As 9,2 toneladas de cocaína recolhidas em 2002 representariam 2,7% das apreensões mundiais (338 toneladas), conforme os últimos dados disponíveis, da ONU, sobre 2001. A comparação não pode ser automática.
O Brasil fica ao lado dos maiores centros produtores (Colômbia, Peru e Bolívia). Aqui, a cocaína costuma ser mais pura do que a que segue para outros continentes, inclusive pelo território brasileiro, já bastante misturada com o pó de outros produtos.
No Centro-Oeste foram recolhidos 54% da maconha, cujo maior fornecedor do mercado brasileiro é o Paraguai. No Sudeste, a maioria da cocaína (52%) apreendida. Os maiores volumes, em boa parte, foram monitorados pela PF desde a entrada no Brasil.
O aumento da repressão sugerido pelo crescimento das apreensões e a aparente intocada robustez do narcotráfico indicam que ""os esforços não foram suficientes", diz o diretor-geral da PF, Paulo Lacerda, 57.
""A repressão tem que ser mais forte. A linha está certa. A dimensão talvez não esteja ainda adequada. Por outro lado, é muito importante intensificar a prevenção. Se não se reduzir a demanda por meio da conscientização, o quadro não vai melhorar. Se há comprador, há sempre oferta."
O ano de 2003 terá aumento de apreensão de ecstasy, uma droga sintética que se expandiu a partir de clubes noturnos. Na quinta-feira a PF apreendeu no Rio mais que as 15.804 pílulas encontradas no país em 2002.

Fragmentação
No que o tráfico é mais rentável, a cocaína, o Brasil continua sendo considerado pelo Departamento de Estado dos EUA um dos 23 países com maior produção ou trânsito de drogas (o Brasil é país de passagem), um dos nove que mais fornecem precursores (produtos químicos essenciais para a fabricação de drogas como a cocaína) e um dos 53 de maior lavagem de dinheiro, além de grande consumidor (o campeão são os EUA).

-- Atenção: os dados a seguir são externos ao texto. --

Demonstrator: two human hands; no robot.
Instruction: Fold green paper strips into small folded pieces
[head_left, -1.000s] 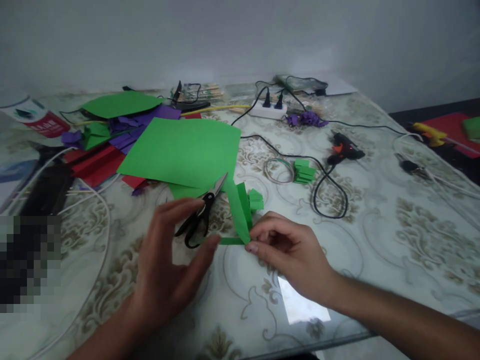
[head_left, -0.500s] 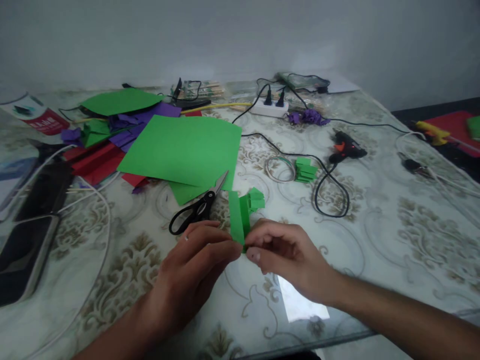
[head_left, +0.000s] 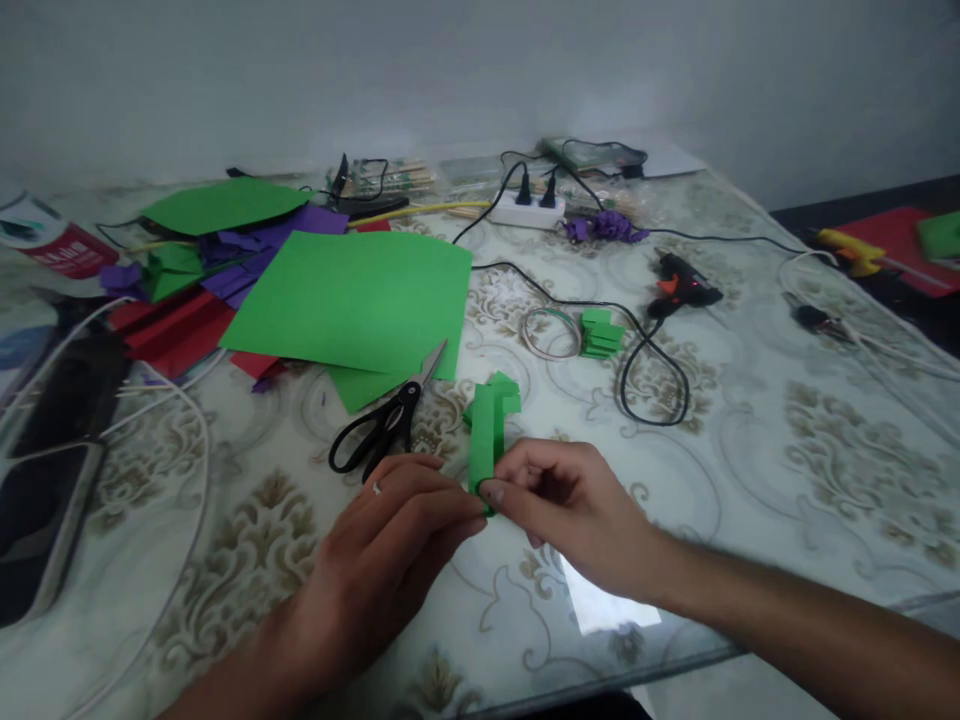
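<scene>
A narrow folded strip of green paper (head_left: 482, 435) stands lengthwise between my hands, its near end pinched in the fingertips. My left hand (head_left: 409, 530) grips that end from the left, a ring on one finger. From the other side, my right hand (head_left: 559, 500) holds the same end between thumb and fingers. Just behind the strip lies a small piece of cut green paper (head_left: 508, 390), partly covered by it. Black-handled scissors (head_left: 386, 425) lie partly open by my left hand, their tips near a large green sheet (head_left: 360, 300).
A black glue gun (head_left: 686, 285) with a looped cord lies at the right. Near it are a ring-shaped roll (head_left: 551, 332) and small green pieces (head_left: 600, 333). A power strip (head_left: 529, 210) sits behind. Red paper (head_left: 176, 335) and a phone (head_left: 49, 530) are at the left.
The green strip has turned flatter, its two flaps now closer together, and my right thumb has moved left onto its near end. The view has shifted slightly.
</scene>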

O diagnóstico do governo brasileiro sobre as organizações criminosas do narcotráfico é o mesmo da Comissão Parlamentar de Inquérito da Câmara que investigou o tráfico até 2000: existem redes criminosas fragmentadas, não uma holding ou empresa-mãe do narcotráfico.
Lacerda, que assessorou a CPI, mantém a avaliação. ""Não existe uma empresa que controle todas as organizações criminosas." Na sua opinião, embora a possível centralização do tráfico significasse uma organização mais poderosa, facilitaria o trabalho policial. ""Direcionaríamos os esforços. Detectamos a metodologia, começamos a destruir. Com organizações disseminadas, cada uma trabalha sob a ótica do seu comandante. É mais difícil."

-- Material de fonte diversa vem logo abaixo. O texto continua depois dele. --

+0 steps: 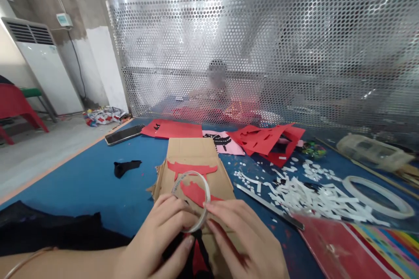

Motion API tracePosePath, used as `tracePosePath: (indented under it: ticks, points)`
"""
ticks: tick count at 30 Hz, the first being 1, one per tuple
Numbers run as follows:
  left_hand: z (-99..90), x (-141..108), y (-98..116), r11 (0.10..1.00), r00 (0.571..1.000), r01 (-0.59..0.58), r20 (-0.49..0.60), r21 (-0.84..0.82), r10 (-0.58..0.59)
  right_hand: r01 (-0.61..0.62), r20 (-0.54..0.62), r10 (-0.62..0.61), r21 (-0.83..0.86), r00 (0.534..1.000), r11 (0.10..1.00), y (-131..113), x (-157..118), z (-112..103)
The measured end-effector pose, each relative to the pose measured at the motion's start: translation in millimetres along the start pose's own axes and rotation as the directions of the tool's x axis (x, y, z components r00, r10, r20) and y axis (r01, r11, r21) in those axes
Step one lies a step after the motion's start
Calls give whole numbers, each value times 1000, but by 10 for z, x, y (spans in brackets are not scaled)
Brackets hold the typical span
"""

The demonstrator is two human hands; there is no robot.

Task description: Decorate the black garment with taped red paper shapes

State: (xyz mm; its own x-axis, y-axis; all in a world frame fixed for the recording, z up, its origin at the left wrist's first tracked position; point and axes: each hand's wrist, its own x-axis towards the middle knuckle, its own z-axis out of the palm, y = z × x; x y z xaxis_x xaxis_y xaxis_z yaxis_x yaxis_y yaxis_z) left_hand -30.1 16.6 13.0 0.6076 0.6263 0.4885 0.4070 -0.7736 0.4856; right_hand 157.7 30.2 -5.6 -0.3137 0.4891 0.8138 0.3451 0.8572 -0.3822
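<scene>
Nothing here can be read — no words, numbers, brands or signs anywhere legible.

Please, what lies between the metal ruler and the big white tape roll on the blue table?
In the head view, a heap of white paper strips lies between the metal ruler and the big white tape roll.

The tape roll (190, 201) in the grip looks clear with a whitish edge, though glare makes it hard to judge. Just behind it, a red paper cutout (192, 168) lies on brown corrugated cardboard (193, 151); right of the grip, white paper scraps (314, 198) speckle the blue tabletop (88, 192).
</scene>
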Motion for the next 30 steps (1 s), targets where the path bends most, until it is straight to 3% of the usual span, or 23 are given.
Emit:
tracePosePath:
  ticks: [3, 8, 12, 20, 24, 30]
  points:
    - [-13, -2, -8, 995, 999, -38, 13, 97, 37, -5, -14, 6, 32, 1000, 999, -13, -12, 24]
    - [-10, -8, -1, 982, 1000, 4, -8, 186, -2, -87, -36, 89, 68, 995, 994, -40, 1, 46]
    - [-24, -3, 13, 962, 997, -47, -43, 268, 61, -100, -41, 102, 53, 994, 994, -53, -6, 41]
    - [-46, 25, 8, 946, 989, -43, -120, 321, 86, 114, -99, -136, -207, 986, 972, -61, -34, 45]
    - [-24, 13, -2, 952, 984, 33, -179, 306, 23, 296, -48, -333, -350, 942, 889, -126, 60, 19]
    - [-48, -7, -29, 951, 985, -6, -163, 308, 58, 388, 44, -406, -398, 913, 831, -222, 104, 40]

""No tráfico de cocaína não há monopólio", diz Bezerra. ""O monopólio está vinculado aos centros de produção. Como o Brasil não produz, aqui há um mercado competitivo. É lobo comendo lobo. Os traficantes daqui estão muito mais ligados à distribuição, ao transporte."
Bezerra observa que na Colômbia, maior produtor mundial, houve fragmentação dos cartéis da cocaína em dezenas de quadrilhas. No Brasil também é assim: as redes criminosas se unem para certas operações, mas não constituem uma organização comum.